Мне, то есть автору этой книги, довольно легко представить себе, что происходило в Эрлингхаузене в 1893 г.; тридцать с лишним лет назад мне довелось некоторое время поработать в Билефельдском университете, занимаясь такой сравнительно экзотической вещью, как социальная феноменология. Я не раз бывал в Эрлингхаузене в гостях у одного из билефельдских профессоров и даже соорганизовал вместе с ним в местном ресторанчике – кажется, это был «Охотничий домик» на Хауптштрассе – маленький частный коллоквиум с участием полутора десятков коллег. Вполне вероятно, что этот ресторанчик был задействован для угощения гостей на свадьбе Макса и Марианны. Наш же коллоквиум назывался «Реальности „Мастера и Маргариты“». Было закуплено соответствующее количество экземпляров романа в немецком переводе. Все по очереди высказывались, соединяя ученость с удовольствием. Мне тогда даже в голову не приходило, что в Эрлингхаузене мне стоило бы думать не о Булгакове, а о Максе Вебере, так как через много лет я буду заниматься переводами Макса Вебера на русский язык, а потом сочинять эту книгу. Мы с этим коллегой походили вокруг того самого дома в стиле ампир, где на фасаде надпись CAWECO, а в саду бронзовые бюсты Макса и Марианны. Коллега, профессор, но при этом веселый человек, сказал, что вот тут вот Марианна гуляла по садику, а он (то есть Макс) выходил из этой вот двери и звал ее: «Ау!
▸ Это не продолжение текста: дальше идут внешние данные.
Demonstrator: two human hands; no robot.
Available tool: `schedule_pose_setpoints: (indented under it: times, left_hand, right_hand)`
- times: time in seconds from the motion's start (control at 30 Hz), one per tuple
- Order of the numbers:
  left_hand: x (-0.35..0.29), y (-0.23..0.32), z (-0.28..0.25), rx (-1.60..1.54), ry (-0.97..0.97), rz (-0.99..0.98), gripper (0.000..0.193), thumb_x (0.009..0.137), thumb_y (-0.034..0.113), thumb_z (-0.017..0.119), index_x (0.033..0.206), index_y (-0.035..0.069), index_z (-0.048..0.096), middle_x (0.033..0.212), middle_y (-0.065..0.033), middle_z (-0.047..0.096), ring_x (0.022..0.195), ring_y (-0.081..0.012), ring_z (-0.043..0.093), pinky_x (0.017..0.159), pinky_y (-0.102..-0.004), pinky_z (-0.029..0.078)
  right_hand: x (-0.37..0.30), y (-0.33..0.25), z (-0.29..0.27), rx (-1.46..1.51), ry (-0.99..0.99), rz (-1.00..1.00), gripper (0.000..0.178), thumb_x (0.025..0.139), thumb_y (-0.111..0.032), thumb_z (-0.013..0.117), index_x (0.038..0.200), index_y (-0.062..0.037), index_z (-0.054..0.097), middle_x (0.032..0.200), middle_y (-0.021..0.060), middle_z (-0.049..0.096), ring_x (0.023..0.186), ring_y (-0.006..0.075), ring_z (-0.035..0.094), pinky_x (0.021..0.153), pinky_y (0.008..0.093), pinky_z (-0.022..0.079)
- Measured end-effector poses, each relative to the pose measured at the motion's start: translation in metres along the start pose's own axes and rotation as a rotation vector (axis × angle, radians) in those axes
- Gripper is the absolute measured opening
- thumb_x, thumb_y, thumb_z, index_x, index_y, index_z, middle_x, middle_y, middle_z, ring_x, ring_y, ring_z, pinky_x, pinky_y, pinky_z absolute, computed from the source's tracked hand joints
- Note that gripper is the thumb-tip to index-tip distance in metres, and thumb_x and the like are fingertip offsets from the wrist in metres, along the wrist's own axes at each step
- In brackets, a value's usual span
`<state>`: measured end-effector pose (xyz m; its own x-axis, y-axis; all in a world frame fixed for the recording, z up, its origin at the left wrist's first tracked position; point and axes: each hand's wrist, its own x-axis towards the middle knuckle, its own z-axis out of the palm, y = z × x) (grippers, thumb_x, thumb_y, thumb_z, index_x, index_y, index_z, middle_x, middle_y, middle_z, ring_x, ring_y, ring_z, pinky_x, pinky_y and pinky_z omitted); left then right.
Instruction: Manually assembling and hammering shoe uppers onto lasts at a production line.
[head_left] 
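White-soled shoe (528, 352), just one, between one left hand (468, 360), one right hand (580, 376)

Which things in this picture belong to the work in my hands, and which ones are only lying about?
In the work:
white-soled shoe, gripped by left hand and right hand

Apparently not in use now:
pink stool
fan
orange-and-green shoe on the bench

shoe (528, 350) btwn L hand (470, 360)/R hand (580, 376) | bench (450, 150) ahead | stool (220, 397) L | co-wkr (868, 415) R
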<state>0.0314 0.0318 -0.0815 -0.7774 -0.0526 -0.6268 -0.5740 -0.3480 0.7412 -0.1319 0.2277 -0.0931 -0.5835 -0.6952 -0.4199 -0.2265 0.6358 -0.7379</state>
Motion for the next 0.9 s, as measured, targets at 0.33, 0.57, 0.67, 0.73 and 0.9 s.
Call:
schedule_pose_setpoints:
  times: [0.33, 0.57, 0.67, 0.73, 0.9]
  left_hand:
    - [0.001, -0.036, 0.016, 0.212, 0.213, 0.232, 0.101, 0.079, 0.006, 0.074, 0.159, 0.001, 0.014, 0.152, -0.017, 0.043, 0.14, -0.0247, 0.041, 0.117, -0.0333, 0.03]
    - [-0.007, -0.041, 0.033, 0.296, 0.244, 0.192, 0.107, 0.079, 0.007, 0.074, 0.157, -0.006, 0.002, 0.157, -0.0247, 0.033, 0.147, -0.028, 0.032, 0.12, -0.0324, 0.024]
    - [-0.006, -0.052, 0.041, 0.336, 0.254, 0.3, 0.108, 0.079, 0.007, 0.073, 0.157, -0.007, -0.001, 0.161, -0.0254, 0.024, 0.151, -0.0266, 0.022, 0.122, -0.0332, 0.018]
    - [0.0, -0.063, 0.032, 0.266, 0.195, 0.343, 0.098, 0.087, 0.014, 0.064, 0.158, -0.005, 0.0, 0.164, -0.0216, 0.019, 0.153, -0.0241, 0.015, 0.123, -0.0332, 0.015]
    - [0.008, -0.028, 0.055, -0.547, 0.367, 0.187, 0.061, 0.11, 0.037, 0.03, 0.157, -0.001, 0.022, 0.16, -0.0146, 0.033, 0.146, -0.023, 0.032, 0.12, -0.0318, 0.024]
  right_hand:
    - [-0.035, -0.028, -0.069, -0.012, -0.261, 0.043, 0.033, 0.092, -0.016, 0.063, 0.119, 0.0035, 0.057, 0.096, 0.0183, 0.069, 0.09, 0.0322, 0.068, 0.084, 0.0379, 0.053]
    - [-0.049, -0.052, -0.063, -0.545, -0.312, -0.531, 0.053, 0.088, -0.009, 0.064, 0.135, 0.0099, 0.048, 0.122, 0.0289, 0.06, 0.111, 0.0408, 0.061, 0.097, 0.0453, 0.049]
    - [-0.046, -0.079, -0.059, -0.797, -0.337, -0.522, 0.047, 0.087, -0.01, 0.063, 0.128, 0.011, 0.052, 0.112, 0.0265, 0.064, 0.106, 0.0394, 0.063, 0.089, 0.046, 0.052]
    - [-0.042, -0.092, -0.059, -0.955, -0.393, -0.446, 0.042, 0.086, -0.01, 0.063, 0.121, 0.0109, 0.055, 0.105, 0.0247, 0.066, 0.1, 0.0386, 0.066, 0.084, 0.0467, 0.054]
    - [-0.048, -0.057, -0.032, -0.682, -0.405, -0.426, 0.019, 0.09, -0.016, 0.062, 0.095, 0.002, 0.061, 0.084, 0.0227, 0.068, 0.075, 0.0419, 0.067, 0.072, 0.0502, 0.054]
Мари-а-а-анхен!» Этот коллега – настоящий, а не выдуманный мной персонаж, имя его можно найти в примечаниях под номерами 8, 12 и 14.
Меньше чем через год Вебер получил (благодаря или вопреки интригам Альтхофа) приглашение занять профессуру во Фрайбурге, куда молодая семья и переехала через несколько месяцев.